在 2024/3/2 10:59, Linus Torvalds 写道:
> On Thu, 29 Feb 2024 at 09:32, Linus Torvalds
> <torvalds@linux-foundation.org> wrote:
>>
>> One option might be to make a failed memcpy_from_iter_mc() set another
>> flag in the iter, and then make fault_in_iov_iter_readable() test that
>> flag and return 'len' if that flag is set.
>>
>> Something like that (wild handwaving) should get the right error handling.
>>
>> The simpler alternative is maybe something like the attached.
>> COMPLETELY UNTESTED. Maybe I've confused myself with all the different
>> indiraction mazes in the iov_iter code.
> 
> Actually, I think the right model is to get rid of that horrendous
> .copy_mc field entirely.
> 
> We only have one single place that uses it - that nasty core dumping
> code. And that code is *not* performance critical.
> 
> And not only isn't it performance-critical, it already does all the
> core dumping one page at a time because it doesn't want to write pages
> that were never mapped into user space.
> 
> So what we can do is
> 
>   (a) make the core dumping code *copy* the page to a good location
> with copy_mc_to_kernel() first
> 
>   (b) remove this horrendous .copy_mc crap entirely from iov_iter

I think this solution has two impacts:
1. Although it is not a performance-critical path, the CPU usage may be
affected by one more memory copy in some large-memory applications.
2. If a hardware memory error occurs in "good location" and the
".copy_mc" is removed, the kernel will panic.
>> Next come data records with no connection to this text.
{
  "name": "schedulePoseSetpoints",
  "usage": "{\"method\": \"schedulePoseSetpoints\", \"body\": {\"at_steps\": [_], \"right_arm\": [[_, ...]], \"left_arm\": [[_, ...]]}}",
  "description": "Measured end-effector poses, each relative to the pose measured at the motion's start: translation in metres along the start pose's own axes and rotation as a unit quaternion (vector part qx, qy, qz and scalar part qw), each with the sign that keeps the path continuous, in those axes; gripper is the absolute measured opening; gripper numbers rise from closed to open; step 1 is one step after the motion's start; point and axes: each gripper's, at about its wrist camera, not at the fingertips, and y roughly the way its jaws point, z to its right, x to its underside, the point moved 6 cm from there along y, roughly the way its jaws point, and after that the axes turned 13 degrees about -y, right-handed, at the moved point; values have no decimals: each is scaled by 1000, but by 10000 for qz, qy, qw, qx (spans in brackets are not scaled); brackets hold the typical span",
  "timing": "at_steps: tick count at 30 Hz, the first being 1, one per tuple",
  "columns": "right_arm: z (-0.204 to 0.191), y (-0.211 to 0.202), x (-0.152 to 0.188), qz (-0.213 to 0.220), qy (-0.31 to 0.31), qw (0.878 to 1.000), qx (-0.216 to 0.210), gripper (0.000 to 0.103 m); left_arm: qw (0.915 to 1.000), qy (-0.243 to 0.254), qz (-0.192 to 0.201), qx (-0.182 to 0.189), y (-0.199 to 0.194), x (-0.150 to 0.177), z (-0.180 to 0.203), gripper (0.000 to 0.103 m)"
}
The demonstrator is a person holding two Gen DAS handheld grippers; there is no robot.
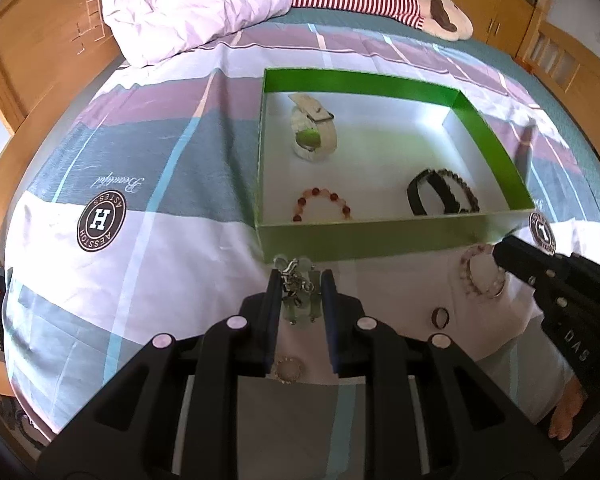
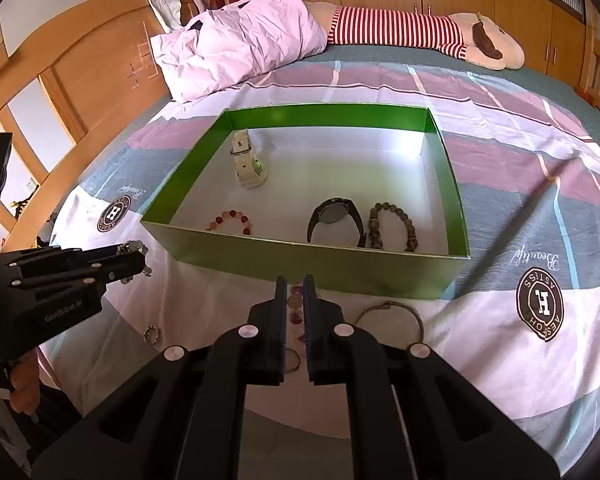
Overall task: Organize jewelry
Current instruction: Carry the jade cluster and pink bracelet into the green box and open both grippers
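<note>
The left tongs (image 1: 300, 280) are clamping a pale green beaded bracelet with dangling silver charms (image 1: 298, 294) just in front of the near wall of the open green cardboard box (image 1: 364, 240), probably lifting it clear of the bed's patchwork quilt (image 1: 120, 272) so it can pass over that wall. The right tongs (image 2: 296, 288) are closing on a pink and brownish beaded bracelet (image 2: 295, 306) in front of the same wall, jaws nearly together with the beads between them, seemingly ready to follow. Inside the box five pieces are lying spread apart, presumably to avoid tangling: one white watch (image 2: 247, 162), one red and pale bead bracelet (image 2: 230, 220), one black watch (image 2: 334, 220), one grey-brown bead bracelet (image 2: 392, 226). In front of the box one thin metal bangle (image 2: 392, 316), one small beaded ring (image 2: 152, 335) and one plain ring (image 2: 291, 360) are waiting
</note>
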Motion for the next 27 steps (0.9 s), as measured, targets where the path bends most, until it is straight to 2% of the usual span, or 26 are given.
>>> {"method": "schedulePoseSetpoints", "body": {"at_steps": [27], "right_arm": [[-7, -4, -8, 280, -86, 9996, 39, 7]], "left_arm": [[9999, 111, 24, 79, -1, -1, 19, 20]]}}
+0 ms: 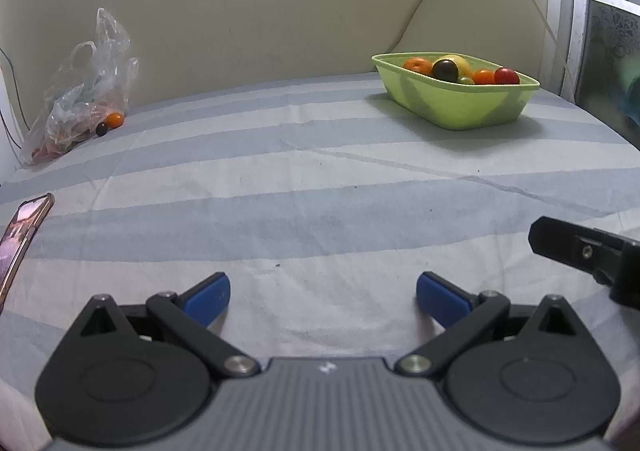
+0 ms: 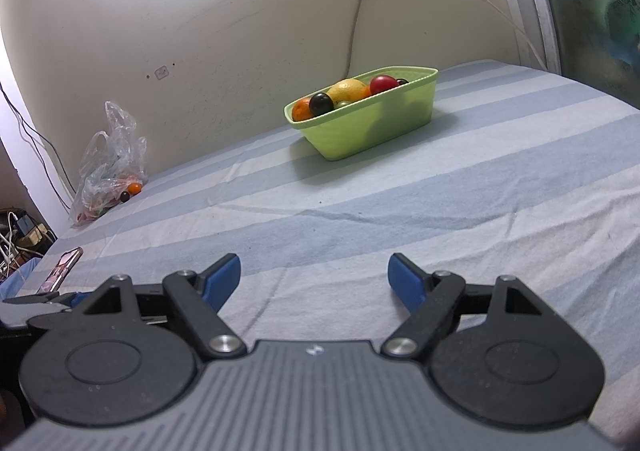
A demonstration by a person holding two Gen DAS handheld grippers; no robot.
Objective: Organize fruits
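On the bed's striped sheet (image 1: pixel 320 211), loose fruits (image 1: pixel 110 123) are seen by a thin plastic bag (image 1: pixel 80 99) at far left; the rest are piled in the green basket (image 1: pixel 460 103). Being round and slippery, each should be pinched gently across its middle. The left hand-held gripper (image 1: pixel 323 297) and right hand-held gripper (image 2: pixel 314 283) are spread, empty.

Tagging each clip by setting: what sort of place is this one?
Likely a bedroom at home: a striped bedsheet covers the surface, a plastic bag of fruit leans on a scuffed wall, and a phone lies nearby.
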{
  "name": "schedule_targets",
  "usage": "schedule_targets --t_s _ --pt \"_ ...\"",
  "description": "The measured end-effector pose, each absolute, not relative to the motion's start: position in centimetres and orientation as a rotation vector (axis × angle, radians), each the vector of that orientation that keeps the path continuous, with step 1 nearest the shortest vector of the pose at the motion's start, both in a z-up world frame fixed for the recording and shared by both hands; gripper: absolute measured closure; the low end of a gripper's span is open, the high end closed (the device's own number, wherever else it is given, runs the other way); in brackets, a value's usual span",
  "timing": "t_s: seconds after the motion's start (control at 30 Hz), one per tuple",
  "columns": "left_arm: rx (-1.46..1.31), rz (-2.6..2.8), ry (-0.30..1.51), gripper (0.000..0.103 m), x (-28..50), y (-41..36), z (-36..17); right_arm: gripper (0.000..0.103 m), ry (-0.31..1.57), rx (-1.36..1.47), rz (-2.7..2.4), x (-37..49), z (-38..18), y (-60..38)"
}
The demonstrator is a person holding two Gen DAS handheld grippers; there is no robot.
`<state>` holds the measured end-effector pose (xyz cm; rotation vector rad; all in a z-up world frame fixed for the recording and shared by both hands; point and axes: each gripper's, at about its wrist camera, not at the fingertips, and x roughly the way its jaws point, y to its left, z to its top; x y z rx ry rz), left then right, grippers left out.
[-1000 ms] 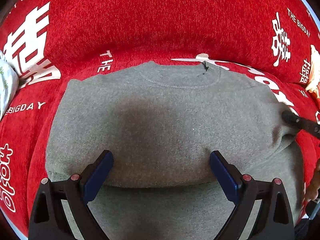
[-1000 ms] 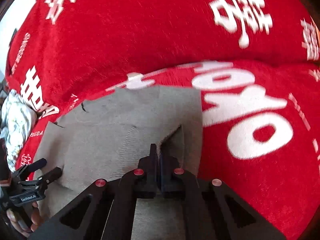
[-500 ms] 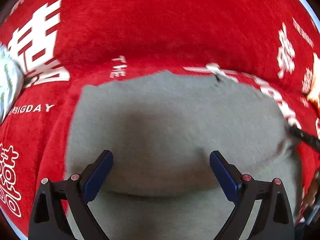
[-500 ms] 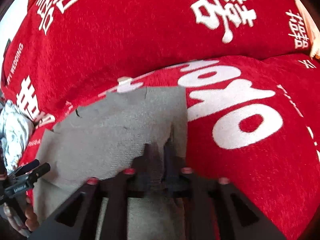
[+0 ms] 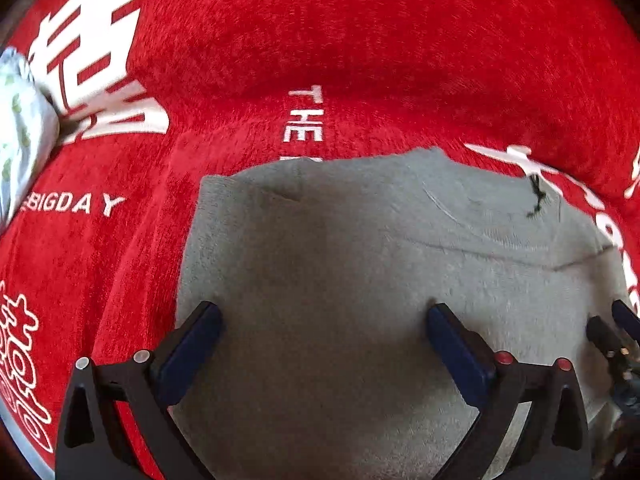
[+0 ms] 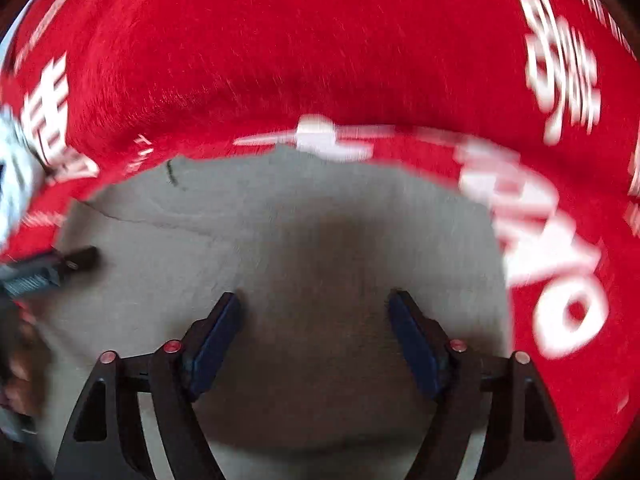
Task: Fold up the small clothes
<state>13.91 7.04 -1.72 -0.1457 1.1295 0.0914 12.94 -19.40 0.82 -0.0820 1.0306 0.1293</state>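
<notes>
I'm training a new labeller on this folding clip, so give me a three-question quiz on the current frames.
1. True or false: the right gripper is clamped on the grey sweater.
2. What colour is the cloth under the sweater?
A. blue
B. red
C. green
3. Fill in: the left gripper is ____ above the sweater.

Key:
1. False; its jaws stand apart and hold nothing.
2. B.
3. open.
</notes>
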Motion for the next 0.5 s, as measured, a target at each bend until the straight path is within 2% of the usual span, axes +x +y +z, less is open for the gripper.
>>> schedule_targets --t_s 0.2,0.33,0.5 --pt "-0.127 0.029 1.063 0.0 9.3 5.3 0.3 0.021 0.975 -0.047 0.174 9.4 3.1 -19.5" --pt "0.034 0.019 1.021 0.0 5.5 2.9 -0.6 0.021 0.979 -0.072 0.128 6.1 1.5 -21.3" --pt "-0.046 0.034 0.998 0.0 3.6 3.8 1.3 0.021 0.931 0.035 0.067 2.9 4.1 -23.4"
I would prefer to use the previous solution(modify the implementation of
memcpy_from_iter_mc()).

Thanks,
Tong.

> 
> This is slightly complicated by the fact that copy_mc_to_kernel() may
> not even exist, and architectures that don't have it don't want the
> silly extra copy. So we need to abstract the "copy to temporary page"
> code a bit. But that's probably a good thing anyway in that it forces
> us to have nice interfaces.
> 
> End result: something like the attached.
> 
> AGAIN: THIS IS ENTIRELY UNTESTED.
> 
> But hey, so was clearly all the .copy_mc code too that this removes, so...
> 
>                 Linus

^ permalink raw reply	[flat|nested] 36+ messages in thread

* Re: [bug report] dead loop in generic_perform_write() //Re: [PATCH v7 07/12] iov_iter: Convert iterate*() to inline funcs
  2024-03-02  9:37               ` Tong Tiangen
@ 2024-03-02 18:06                 ` Linus Torvalds
  2024-03-02 18:11                   ` Linus Torvalds
  2024-03-04  8:45                   ` Tong Tiangen
  0 siblings, 2 replies; 36+ messages in thread
From: Linus Torvalds @ 2024-03-02 18:06 UTC (permalink / raw)
  To: Tong Tiangen
  Cc: Al Viro, David Howells, Jens Axboe, Christoph Hellwig,
	Christian Brauner, David Laight, Matthew Wilcox, Jeff Layton,
	linux-fsdevel, linux-block, linux-mm, netdev, linux-kernel,
	Kefeng Wang

On Sat, 2 Mar 2024 at 01:37, Tong Tiangen <tongtiangen@huawei.com> wrote:
>
> I think this solution has two impacts:
> 1. Although it is not a performance-critical path, the CPU usage may be
> affected by one more memory copy in some large-memory applications.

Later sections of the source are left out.